▸ EXERCISE BRIEF
Search the data below for the string "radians" and copy all lines where it shows up.

:: DATA ::

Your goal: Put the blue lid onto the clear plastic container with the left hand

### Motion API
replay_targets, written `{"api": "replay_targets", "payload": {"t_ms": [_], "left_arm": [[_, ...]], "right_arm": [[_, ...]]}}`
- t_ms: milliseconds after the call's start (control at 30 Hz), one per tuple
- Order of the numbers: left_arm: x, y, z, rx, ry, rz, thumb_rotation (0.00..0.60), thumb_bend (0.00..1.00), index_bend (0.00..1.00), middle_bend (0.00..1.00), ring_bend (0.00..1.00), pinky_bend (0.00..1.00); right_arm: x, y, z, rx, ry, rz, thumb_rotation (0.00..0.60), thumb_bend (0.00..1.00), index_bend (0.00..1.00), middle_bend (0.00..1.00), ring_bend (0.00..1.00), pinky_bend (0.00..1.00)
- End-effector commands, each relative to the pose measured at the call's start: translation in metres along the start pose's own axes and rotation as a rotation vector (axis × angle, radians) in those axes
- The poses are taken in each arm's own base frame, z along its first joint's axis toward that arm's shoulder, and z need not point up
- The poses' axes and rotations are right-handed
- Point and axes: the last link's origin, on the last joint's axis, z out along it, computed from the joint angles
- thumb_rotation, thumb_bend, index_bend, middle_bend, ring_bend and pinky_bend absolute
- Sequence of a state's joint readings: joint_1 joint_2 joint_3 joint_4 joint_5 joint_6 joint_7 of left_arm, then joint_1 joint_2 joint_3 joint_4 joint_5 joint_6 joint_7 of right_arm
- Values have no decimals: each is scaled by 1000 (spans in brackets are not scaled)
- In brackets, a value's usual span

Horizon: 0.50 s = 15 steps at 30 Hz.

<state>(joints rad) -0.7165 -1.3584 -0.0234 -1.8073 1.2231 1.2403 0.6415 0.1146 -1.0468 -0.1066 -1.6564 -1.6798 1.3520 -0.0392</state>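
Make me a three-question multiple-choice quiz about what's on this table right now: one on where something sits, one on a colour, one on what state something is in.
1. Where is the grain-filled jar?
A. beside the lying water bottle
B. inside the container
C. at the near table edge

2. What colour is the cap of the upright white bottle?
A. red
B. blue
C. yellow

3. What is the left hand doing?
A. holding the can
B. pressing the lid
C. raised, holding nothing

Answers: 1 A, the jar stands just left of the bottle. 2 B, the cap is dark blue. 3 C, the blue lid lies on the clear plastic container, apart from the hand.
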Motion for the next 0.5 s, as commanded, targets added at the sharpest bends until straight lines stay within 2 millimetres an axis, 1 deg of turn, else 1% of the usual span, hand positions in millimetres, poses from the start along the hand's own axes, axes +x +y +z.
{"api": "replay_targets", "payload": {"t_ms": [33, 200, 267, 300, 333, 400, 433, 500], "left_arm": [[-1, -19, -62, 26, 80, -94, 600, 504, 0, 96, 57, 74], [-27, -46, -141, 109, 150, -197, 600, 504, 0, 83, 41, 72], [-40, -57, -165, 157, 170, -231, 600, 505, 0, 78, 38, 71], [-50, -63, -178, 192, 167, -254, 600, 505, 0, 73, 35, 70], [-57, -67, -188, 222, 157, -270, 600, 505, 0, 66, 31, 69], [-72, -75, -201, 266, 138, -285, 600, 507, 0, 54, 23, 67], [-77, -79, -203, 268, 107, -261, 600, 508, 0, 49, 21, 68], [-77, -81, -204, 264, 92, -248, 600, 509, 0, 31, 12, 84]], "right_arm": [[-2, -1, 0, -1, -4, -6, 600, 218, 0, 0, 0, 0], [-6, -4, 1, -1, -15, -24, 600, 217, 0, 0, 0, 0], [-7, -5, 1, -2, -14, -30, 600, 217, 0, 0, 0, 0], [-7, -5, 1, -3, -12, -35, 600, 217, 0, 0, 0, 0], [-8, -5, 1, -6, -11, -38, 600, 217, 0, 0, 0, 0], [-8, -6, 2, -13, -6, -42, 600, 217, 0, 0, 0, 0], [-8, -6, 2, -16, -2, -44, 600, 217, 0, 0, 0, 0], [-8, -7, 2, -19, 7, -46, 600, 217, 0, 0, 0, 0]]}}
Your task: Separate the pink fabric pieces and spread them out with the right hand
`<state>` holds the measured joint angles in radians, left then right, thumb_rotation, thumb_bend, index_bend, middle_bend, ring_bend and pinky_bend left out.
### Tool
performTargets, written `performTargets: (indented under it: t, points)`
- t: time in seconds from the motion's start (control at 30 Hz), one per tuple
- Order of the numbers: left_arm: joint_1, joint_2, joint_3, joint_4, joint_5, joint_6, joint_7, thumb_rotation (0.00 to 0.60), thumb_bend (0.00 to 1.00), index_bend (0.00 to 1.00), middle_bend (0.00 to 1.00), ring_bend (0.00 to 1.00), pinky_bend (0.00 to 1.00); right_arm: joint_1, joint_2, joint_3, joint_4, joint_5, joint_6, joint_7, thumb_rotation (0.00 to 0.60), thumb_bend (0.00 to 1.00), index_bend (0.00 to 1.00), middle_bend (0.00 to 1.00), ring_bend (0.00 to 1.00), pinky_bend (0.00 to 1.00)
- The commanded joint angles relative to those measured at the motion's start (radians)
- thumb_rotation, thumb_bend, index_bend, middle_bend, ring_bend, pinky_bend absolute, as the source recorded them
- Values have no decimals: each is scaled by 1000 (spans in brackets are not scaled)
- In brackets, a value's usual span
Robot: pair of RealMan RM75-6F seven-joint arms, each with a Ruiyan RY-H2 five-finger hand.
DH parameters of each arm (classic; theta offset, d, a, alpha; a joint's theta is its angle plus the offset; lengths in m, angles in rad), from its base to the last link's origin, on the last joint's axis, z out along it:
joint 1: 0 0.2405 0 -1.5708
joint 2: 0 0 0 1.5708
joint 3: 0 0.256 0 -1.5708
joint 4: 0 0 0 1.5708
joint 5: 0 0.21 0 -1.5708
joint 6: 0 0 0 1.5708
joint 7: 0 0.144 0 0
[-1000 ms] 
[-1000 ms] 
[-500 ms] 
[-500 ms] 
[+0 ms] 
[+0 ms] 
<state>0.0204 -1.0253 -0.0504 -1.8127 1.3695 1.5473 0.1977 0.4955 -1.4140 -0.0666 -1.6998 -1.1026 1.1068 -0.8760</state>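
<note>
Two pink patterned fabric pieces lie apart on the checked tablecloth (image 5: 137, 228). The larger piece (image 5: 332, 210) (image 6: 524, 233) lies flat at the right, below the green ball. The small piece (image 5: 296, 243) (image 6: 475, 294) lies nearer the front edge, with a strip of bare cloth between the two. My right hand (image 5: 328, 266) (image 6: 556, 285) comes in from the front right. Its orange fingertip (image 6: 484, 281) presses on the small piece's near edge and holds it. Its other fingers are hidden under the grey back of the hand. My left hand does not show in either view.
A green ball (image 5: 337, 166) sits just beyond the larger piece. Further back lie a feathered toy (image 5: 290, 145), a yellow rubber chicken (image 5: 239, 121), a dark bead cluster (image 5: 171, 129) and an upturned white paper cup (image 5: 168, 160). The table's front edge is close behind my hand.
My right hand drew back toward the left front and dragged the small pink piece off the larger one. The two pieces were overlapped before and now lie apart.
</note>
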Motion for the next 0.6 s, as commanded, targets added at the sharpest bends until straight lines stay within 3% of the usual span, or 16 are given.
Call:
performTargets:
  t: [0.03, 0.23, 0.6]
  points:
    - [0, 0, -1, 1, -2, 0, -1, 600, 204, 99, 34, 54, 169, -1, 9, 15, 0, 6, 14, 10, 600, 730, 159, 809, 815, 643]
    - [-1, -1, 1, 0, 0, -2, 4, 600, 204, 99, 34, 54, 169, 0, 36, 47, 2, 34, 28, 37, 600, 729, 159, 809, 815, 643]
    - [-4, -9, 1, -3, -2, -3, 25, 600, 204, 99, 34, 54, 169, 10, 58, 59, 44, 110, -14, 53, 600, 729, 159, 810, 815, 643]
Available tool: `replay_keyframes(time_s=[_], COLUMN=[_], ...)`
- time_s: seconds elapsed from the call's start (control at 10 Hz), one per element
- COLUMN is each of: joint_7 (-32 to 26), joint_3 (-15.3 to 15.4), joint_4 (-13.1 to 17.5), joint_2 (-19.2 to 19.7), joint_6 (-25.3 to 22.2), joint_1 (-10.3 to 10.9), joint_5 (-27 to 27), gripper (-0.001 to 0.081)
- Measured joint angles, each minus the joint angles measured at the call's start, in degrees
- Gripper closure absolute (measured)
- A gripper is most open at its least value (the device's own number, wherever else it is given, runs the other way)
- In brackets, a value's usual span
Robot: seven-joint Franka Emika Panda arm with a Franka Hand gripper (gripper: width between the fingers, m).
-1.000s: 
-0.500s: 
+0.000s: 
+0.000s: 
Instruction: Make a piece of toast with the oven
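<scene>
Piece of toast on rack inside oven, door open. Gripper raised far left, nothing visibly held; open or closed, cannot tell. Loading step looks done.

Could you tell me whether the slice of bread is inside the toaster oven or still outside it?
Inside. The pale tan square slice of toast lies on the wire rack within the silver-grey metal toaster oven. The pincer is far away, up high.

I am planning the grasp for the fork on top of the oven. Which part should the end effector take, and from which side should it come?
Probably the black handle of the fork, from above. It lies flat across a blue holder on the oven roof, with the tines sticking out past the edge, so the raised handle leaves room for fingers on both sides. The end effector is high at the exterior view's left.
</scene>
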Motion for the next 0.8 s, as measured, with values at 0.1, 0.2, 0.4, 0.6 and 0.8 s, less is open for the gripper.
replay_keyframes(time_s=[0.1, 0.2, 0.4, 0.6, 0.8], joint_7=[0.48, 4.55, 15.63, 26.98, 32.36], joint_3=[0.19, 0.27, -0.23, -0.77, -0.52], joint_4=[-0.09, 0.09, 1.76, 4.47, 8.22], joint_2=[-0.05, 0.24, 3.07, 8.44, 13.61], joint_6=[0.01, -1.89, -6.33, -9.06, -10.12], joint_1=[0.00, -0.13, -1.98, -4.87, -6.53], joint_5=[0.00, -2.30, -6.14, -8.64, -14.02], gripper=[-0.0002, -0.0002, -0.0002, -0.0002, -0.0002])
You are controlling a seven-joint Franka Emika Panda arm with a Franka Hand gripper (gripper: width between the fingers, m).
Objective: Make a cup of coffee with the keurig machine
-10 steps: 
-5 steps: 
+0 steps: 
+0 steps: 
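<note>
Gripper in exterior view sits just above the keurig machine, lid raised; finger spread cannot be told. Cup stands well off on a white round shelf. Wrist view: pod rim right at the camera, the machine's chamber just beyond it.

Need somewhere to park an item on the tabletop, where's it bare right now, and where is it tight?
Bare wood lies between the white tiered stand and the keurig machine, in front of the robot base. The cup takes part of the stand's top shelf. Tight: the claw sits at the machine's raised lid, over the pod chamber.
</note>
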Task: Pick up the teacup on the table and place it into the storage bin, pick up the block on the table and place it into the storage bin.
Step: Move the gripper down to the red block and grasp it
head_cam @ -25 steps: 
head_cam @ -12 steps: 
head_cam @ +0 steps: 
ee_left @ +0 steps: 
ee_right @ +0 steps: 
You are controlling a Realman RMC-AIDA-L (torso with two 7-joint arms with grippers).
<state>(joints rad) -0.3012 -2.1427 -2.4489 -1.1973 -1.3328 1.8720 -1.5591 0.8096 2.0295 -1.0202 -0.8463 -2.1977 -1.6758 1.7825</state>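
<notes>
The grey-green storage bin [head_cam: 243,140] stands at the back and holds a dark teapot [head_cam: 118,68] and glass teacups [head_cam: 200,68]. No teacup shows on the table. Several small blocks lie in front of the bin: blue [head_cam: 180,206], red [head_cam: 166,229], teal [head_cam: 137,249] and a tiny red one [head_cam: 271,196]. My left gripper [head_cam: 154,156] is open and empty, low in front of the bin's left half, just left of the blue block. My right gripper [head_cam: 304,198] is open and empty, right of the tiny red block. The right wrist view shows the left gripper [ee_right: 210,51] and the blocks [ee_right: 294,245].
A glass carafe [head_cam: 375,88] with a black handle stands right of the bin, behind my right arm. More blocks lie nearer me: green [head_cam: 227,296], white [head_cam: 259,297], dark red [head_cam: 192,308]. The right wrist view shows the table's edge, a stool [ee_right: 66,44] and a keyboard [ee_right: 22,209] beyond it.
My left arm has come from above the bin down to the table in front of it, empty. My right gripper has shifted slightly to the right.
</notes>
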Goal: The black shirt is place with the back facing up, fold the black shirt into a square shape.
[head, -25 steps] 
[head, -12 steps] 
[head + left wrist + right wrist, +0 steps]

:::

▸ ANSWER TO THIS PROBLEM
- End-effector commands, each relative to the pose measured at the call's start: translation in metres along the start pose's own axes and rotation as a rotation vector (axis × angle, radians) in those axes
`<state>` holds the measured joint angles in radians, left then right, thumb_rotation, thumb_bend, index_bend, middle_bend, ring_bend and pinky_bend left out.
- The commanded joint angles relative to those measured at the motion's start (radians)

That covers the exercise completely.